- **To do**
Look through the data below and work out how many lines hold "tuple"; state only the number.

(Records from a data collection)
......
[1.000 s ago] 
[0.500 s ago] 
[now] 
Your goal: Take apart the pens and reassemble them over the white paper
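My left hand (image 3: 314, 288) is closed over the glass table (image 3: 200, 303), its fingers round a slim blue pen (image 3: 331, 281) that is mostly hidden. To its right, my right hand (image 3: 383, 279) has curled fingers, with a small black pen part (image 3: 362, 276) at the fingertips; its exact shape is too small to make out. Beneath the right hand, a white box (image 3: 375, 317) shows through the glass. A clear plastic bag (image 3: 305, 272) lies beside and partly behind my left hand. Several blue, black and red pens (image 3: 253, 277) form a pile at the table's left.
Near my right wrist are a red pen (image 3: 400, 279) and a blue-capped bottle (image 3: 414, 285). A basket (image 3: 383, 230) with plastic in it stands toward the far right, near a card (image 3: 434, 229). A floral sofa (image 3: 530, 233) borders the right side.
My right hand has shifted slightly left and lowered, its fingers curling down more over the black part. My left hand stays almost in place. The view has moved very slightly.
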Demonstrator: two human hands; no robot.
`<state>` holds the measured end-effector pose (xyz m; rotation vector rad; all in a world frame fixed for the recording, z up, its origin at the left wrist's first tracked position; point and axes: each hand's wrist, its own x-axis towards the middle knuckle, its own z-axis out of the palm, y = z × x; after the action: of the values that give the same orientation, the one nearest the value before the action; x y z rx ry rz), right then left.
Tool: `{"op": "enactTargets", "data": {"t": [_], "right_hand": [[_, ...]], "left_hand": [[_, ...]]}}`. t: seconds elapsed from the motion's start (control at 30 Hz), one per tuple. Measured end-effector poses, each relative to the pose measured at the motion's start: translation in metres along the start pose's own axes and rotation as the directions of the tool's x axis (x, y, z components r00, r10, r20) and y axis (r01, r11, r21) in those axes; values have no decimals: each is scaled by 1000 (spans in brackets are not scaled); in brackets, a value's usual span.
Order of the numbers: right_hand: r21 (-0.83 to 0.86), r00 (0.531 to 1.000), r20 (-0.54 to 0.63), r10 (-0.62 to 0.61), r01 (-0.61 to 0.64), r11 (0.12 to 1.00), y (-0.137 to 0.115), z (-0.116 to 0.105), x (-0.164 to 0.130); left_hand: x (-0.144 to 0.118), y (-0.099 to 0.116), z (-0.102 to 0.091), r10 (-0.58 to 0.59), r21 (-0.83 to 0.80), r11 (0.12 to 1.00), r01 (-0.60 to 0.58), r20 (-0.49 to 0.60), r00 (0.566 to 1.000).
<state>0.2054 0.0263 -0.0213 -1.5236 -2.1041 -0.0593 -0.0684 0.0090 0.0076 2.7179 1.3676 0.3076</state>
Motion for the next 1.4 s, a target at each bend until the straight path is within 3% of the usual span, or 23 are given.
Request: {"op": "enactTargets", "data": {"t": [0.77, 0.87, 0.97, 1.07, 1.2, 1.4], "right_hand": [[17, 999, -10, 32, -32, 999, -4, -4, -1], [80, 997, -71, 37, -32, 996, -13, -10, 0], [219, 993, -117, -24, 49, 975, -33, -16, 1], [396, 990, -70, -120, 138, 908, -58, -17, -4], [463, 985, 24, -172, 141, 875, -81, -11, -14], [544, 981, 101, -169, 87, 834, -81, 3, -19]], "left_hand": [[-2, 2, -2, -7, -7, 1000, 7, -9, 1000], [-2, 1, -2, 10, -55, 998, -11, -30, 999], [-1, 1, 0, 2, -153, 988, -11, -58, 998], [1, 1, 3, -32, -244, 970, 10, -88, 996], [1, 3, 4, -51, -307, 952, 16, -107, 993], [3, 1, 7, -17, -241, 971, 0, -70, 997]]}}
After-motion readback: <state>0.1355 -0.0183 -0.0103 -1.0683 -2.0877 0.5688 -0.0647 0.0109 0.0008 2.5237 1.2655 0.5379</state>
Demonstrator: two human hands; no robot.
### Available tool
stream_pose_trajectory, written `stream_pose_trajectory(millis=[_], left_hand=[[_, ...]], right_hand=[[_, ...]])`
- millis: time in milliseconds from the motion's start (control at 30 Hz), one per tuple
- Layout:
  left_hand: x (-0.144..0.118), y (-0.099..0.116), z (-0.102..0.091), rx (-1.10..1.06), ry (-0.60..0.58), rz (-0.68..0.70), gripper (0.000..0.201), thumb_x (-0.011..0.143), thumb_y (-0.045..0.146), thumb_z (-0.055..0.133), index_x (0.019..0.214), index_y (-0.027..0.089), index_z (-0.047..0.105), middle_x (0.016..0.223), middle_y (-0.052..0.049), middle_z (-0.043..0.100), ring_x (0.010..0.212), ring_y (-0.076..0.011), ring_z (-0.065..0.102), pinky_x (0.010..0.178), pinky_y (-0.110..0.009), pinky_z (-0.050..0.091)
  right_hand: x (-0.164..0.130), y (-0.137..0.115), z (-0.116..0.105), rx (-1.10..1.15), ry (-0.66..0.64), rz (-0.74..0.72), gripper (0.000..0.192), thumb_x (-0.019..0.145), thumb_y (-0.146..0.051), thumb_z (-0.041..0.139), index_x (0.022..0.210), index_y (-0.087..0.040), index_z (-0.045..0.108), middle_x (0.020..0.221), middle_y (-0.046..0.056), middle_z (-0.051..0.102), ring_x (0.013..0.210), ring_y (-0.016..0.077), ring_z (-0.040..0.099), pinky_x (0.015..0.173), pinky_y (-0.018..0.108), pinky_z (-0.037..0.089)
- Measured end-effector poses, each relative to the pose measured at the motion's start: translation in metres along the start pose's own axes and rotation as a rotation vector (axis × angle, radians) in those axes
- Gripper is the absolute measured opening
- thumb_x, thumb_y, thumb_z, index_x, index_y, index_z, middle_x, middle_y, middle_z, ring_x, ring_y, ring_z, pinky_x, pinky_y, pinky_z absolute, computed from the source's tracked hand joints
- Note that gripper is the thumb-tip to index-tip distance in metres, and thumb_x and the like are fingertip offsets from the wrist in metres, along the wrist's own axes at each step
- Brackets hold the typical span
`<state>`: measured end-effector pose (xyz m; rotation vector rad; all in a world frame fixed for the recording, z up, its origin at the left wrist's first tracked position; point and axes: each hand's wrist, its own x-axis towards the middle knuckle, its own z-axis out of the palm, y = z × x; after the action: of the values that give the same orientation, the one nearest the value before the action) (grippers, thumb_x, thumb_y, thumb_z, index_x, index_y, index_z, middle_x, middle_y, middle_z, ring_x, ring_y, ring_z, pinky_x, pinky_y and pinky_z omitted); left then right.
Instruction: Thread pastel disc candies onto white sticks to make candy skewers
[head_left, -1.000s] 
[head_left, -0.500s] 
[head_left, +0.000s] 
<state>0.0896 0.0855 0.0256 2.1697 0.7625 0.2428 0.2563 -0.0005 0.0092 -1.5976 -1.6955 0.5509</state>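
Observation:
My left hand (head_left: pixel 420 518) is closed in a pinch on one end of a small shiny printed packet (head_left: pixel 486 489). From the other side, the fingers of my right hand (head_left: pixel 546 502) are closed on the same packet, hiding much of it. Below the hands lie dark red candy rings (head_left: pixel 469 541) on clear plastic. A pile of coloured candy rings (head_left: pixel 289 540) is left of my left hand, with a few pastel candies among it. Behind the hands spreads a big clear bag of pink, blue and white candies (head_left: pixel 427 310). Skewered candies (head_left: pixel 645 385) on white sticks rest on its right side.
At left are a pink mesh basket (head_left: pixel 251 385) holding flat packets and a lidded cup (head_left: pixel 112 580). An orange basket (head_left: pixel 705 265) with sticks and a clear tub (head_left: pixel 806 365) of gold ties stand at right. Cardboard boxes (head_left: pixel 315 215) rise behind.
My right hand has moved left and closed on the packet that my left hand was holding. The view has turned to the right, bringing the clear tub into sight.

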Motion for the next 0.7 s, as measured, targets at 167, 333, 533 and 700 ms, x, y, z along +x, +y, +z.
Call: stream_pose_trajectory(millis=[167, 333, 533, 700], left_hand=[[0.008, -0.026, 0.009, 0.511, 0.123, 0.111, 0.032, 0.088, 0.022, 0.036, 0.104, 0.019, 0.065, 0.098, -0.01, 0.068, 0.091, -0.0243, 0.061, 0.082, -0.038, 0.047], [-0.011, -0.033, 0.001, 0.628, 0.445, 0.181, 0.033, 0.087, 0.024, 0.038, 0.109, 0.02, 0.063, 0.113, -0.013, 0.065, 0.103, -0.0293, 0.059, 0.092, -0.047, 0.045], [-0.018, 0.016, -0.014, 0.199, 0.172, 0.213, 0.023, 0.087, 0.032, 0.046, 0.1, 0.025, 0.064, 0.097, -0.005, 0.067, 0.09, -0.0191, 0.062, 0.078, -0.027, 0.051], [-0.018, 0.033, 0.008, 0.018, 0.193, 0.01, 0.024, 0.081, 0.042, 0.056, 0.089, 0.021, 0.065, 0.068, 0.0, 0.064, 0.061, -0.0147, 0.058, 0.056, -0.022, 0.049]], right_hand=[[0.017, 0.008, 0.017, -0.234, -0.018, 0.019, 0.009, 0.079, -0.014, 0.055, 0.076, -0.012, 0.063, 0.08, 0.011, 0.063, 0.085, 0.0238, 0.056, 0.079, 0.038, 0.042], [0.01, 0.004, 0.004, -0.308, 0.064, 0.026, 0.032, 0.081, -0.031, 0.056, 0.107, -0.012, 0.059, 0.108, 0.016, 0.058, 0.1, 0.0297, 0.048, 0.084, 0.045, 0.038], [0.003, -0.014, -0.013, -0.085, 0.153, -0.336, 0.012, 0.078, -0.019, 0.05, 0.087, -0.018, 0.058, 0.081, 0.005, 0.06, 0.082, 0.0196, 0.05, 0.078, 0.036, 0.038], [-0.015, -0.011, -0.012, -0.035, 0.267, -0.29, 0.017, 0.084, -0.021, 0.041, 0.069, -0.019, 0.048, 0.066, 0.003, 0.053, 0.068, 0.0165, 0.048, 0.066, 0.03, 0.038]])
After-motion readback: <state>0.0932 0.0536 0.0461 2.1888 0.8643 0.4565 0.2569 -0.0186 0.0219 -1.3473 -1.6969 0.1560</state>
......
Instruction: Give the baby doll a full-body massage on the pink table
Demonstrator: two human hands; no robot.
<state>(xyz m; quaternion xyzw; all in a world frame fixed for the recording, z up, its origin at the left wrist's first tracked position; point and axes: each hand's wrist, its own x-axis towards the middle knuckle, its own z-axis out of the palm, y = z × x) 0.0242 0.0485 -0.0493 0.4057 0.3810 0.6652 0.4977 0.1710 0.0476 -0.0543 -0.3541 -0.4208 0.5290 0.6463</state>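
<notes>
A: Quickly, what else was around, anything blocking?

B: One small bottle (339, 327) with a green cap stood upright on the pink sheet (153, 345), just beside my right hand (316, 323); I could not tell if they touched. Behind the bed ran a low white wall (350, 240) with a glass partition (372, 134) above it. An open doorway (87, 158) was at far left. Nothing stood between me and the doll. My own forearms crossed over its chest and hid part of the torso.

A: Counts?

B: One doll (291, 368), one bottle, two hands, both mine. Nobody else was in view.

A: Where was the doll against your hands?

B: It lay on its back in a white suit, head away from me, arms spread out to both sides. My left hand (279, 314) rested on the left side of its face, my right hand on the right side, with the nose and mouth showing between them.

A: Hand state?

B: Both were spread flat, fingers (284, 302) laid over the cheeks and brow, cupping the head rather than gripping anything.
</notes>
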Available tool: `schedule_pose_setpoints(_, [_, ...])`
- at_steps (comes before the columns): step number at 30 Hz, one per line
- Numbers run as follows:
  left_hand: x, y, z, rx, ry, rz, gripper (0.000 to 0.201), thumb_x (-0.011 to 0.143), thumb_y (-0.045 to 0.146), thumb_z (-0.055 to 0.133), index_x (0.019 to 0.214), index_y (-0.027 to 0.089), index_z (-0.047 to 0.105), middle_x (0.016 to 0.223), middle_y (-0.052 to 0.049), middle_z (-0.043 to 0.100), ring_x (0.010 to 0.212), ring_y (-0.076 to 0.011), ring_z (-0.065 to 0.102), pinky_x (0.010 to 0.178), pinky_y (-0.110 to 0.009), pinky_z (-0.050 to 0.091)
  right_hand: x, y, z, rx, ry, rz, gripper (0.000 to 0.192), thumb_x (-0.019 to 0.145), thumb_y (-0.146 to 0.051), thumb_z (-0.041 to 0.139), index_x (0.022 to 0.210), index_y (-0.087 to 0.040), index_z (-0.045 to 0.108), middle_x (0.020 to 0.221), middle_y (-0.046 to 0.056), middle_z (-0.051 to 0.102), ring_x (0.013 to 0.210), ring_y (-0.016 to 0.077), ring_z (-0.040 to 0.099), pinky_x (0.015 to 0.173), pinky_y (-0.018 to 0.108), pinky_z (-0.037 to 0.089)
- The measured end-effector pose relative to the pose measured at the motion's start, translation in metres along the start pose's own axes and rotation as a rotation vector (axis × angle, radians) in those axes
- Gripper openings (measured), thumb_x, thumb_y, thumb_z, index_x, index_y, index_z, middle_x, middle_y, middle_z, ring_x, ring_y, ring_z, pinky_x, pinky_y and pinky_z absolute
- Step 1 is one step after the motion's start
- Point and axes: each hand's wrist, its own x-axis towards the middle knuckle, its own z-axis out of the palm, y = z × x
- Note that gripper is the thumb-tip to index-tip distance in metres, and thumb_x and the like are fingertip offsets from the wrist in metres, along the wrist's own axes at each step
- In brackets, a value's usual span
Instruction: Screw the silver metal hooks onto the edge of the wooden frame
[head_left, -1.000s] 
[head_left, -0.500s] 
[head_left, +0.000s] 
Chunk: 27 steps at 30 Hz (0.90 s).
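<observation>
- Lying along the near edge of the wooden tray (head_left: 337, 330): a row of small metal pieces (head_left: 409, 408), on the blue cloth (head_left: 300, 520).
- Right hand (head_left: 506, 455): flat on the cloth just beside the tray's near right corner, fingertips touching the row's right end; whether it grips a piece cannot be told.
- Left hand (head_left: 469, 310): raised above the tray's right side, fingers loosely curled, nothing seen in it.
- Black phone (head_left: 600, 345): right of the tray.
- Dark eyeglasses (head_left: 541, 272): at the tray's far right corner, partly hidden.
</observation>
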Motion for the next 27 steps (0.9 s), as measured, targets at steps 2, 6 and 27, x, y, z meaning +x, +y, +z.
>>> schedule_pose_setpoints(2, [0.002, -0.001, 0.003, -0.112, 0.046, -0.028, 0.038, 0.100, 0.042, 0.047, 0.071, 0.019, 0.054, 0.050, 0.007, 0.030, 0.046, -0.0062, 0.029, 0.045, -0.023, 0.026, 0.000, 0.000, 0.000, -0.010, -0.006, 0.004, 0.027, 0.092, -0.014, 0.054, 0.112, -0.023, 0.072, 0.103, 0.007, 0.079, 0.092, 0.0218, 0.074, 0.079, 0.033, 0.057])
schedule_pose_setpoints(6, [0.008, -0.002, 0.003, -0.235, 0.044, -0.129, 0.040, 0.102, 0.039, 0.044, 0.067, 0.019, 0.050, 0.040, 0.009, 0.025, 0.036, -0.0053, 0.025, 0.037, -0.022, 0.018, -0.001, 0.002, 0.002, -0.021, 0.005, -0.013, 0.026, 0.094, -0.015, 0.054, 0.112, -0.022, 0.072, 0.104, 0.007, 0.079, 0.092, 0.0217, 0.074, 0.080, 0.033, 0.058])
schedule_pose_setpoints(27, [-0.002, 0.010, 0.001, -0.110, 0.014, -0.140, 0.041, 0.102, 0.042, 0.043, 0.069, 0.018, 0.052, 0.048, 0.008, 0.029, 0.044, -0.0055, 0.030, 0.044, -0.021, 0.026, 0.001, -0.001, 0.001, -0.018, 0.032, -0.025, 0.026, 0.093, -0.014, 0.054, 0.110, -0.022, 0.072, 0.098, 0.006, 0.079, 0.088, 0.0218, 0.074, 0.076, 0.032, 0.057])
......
- **The completed task**
2